Patients, especially young patients, show a wide range of emotions when they come in for allergy testing. Some are afraid, others curious. For some there’s excitement around finding an answer and, again, for others just anxiety. But truthfully, allergy testing has come a long way in the last few decades. It really isn’t a frightening experience with all of the advancements that have been made in the world of allergy.

Types of allergy testing

Skin testing can be performed in the office setting and involves small plastic picks that have been dipped in wells that contain allergen extract. The pick is then used to scratch or prick the surface of the patient’s skin with the allergen, typically on the back. These picks feel much like a toothpick tapped on the skin, and the procedure is virtually painless. In my experience, children who are being allergy tested are much more concerned that they cannot see what is happening behind them. I often encourage parents to take photos of their child’s back so that they can see what it looks like. This visual helps to alleviate any anxious feelings.
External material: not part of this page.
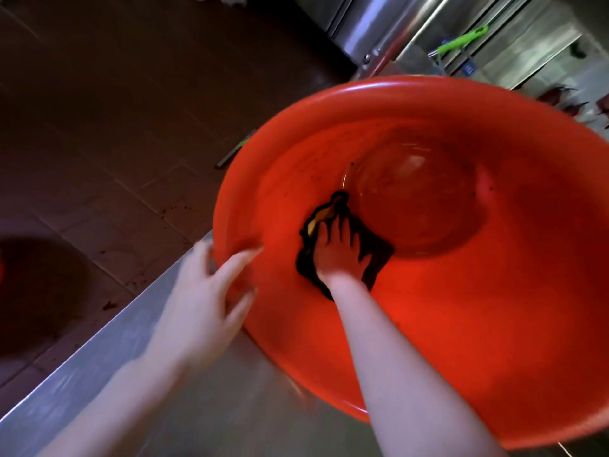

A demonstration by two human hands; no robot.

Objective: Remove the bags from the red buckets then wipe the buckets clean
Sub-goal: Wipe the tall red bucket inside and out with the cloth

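I see the right hand (339, 257) pressing a dark cloth (379, 253), fingers flat, inside the red bucket (395, 94). The left hand (204, 291) is blurred; its spread fingers touch the rim.

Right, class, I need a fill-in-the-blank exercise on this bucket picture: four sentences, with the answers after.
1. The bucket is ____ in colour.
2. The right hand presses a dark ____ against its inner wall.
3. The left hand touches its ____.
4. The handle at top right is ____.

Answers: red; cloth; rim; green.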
If testing is positive, there will be redness, swelling and itching around the area within 15 minutes. This reaction typically goes away within an hour. The patient below experienced a positive skin test.

Allergy testing

If this initial skin testing is negative but the provider still feels there is an allergy causing the patient’s symptoms, they would recommend a second phase of allergy testing. At this time, a higher concentration of the allergen would be placed underneath the skin using a needle. This is called intradermal testing, and is conducted on the arms. Again, a positive reaction would be revealed in about 15 minutes. 

Some medications may block the testing results, and it would not be safe for the patient to suspend the medication for testing. Certain skin conditions may also make it difficult to interpret the testing results. In the event that skin testing is not appropriate, blood work may be ordered to evaluate for allergies. 

Caution regarding at-home testing

Beware of food allergy tests that can be purchased in the grocery store or online. These blood tests check for IgG antibodies. Our immune system produces IgG antibodies in response to anything it views as unusual or foreign, and this would include any food. It is a normal function of the immune system to develop IgG antibodies to the foods that we eat, so a positive IgG test to a food just shows that your immune system remembers eating that food.

If you suspect that you are having an allergic reaction to something in your environment or something you have eaten, reach out to your primary care provider to ask if allergy testing is appropriate.